Task statement
Beneath this instruction is a listing. Transcribe from it only the stretch from the line with "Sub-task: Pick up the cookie" through the line with "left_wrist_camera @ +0", both end lines included, exactly as written.

.....

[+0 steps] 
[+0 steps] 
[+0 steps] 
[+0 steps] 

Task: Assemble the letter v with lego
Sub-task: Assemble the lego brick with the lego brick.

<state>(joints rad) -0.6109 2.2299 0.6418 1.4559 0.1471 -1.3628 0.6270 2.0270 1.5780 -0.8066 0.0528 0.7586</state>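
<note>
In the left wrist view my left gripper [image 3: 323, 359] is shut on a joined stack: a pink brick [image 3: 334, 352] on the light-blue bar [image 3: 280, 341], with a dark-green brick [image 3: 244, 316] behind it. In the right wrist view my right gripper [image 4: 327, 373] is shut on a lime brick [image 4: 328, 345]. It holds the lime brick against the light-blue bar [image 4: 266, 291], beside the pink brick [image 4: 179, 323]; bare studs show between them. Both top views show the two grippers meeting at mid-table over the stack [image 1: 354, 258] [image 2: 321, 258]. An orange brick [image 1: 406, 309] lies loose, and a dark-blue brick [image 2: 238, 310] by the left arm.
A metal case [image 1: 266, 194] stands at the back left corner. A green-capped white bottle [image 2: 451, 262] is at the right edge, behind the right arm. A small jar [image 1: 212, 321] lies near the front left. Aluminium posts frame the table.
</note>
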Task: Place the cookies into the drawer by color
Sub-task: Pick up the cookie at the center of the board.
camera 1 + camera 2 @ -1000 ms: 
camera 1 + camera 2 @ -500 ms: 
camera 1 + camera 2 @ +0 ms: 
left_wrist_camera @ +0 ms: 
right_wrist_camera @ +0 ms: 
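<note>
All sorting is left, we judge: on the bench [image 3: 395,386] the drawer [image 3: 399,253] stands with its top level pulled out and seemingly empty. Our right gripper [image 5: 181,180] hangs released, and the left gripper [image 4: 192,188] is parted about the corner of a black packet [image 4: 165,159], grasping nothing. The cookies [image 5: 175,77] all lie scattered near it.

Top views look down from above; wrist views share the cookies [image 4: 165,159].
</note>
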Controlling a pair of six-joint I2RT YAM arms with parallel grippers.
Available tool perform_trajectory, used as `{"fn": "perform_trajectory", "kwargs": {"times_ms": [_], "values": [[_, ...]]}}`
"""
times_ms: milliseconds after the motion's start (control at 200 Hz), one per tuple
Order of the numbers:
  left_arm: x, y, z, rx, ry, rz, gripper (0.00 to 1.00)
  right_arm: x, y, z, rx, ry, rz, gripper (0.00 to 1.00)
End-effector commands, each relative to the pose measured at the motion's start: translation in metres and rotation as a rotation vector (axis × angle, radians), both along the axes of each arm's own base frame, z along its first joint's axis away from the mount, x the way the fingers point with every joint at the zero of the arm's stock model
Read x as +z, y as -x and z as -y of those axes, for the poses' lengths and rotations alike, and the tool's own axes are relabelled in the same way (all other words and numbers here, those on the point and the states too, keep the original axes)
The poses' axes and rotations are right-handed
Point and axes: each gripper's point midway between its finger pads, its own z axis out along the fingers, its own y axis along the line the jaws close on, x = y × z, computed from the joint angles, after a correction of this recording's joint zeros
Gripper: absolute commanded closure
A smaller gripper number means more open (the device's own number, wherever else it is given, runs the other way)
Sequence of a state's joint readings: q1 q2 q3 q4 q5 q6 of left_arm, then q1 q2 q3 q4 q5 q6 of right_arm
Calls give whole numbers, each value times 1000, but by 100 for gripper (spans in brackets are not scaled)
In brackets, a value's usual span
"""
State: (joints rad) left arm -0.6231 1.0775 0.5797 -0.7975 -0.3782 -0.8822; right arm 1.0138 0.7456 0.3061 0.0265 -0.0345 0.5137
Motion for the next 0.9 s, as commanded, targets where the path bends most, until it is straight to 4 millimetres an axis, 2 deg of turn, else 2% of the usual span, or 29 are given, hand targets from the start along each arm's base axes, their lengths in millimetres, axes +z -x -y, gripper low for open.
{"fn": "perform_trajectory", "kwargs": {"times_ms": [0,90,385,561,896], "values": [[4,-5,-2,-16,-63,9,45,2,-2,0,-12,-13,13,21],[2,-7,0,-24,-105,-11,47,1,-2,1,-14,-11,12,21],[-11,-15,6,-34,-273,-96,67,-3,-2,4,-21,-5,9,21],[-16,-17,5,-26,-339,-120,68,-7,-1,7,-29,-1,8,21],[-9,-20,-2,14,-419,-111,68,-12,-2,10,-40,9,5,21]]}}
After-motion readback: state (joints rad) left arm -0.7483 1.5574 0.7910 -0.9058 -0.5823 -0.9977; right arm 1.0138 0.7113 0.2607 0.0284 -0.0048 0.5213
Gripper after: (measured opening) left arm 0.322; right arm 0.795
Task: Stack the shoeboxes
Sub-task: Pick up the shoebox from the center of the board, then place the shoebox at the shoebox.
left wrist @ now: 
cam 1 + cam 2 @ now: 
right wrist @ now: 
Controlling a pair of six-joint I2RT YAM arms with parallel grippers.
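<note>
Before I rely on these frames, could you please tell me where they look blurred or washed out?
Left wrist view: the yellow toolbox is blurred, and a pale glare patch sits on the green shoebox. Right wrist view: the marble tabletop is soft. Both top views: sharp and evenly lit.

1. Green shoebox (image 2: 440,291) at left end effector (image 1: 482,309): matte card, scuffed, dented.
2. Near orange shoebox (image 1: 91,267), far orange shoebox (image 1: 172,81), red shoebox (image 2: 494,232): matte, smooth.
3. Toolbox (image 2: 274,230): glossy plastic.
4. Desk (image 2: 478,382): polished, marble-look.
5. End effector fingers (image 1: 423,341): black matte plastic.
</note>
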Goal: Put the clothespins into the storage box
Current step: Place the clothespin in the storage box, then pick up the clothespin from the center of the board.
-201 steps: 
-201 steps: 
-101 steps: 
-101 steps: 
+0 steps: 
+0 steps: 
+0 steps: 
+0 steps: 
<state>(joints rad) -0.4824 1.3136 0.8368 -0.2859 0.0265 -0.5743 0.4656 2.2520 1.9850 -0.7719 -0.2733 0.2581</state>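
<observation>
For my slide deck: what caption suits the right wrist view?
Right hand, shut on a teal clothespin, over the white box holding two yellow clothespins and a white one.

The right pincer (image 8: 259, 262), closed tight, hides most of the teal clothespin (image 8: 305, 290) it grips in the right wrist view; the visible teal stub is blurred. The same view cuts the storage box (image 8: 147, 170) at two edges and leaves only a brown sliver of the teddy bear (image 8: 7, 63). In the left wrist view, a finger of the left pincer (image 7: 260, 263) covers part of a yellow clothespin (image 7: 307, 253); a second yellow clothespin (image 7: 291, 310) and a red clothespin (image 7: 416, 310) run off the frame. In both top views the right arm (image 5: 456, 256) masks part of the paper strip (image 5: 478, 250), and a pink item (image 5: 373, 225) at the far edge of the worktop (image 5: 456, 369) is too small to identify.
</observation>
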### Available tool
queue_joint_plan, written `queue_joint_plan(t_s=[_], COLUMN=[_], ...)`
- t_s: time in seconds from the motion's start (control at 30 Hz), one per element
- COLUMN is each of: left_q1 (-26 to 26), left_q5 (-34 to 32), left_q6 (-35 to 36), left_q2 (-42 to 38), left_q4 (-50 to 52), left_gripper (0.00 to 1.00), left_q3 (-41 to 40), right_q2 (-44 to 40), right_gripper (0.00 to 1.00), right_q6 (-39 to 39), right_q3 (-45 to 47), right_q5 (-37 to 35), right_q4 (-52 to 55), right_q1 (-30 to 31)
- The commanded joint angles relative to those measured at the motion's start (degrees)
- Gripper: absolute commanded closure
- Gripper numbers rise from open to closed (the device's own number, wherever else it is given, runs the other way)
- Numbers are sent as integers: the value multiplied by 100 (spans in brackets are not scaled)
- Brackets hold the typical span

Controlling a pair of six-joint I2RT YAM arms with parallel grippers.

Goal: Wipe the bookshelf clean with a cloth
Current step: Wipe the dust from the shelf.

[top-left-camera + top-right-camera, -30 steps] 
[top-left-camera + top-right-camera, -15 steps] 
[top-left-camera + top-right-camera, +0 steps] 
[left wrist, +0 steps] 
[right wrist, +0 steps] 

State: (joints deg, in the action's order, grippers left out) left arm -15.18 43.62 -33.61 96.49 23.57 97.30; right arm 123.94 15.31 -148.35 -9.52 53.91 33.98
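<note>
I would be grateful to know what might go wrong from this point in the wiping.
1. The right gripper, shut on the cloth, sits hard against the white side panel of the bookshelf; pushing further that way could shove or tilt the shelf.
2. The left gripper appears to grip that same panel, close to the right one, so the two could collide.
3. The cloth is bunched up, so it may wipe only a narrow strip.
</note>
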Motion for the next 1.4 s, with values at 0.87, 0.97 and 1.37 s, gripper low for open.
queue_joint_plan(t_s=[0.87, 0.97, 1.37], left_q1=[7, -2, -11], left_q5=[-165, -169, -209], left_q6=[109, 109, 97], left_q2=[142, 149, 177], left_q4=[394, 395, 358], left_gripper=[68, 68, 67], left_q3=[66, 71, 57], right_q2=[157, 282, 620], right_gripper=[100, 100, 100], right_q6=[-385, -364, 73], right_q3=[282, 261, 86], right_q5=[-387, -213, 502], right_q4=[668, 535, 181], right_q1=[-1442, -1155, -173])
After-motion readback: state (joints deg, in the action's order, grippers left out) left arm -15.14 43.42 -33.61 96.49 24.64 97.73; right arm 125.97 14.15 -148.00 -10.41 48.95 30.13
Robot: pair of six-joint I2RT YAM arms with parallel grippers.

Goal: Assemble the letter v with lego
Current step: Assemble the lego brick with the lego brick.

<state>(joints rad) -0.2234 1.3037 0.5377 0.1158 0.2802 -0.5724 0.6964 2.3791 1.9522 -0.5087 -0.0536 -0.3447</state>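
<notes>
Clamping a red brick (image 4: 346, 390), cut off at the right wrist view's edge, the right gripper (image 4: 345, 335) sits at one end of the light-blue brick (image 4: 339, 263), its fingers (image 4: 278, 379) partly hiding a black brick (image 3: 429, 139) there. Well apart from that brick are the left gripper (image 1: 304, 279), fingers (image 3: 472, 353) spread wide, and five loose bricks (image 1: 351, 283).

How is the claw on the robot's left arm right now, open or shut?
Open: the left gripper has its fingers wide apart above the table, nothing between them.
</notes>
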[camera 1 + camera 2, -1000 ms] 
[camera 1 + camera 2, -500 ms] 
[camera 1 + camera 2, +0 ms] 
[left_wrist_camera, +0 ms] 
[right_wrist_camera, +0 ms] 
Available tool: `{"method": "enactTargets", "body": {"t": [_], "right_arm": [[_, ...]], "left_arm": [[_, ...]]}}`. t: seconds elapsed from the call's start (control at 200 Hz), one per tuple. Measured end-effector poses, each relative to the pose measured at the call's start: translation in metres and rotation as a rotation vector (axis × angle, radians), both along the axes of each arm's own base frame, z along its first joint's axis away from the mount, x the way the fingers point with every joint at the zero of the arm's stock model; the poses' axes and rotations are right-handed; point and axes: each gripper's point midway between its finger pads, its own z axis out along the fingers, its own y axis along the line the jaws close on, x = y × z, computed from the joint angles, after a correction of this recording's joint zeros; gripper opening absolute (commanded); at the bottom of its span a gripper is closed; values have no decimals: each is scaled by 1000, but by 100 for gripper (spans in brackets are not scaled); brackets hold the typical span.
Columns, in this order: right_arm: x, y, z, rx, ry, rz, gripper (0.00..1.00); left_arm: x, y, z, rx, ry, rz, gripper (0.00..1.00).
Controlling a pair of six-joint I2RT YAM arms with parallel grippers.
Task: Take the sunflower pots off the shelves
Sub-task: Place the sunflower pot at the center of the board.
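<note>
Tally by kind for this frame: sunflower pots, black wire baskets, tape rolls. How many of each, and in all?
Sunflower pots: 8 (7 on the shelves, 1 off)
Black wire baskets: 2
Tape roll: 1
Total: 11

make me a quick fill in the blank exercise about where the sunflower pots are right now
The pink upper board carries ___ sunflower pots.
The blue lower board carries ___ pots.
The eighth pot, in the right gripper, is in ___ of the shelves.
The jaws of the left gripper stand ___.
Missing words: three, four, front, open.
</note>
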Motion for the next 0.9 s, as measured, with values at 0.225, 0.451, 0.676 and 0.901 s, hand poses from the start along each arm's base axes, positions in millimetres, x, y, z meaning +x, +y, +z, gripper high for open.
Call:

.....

Problem solution
Sub-task: Pick up the cookie at the center of the board.
camera 1 + camera 2 @ -1000 ms: 
camera 1 + camera 2 @ -500 ms: 
camera 1 + camera 2 @ +0 ms: 
left_wrist_camera @ +0 ms: 

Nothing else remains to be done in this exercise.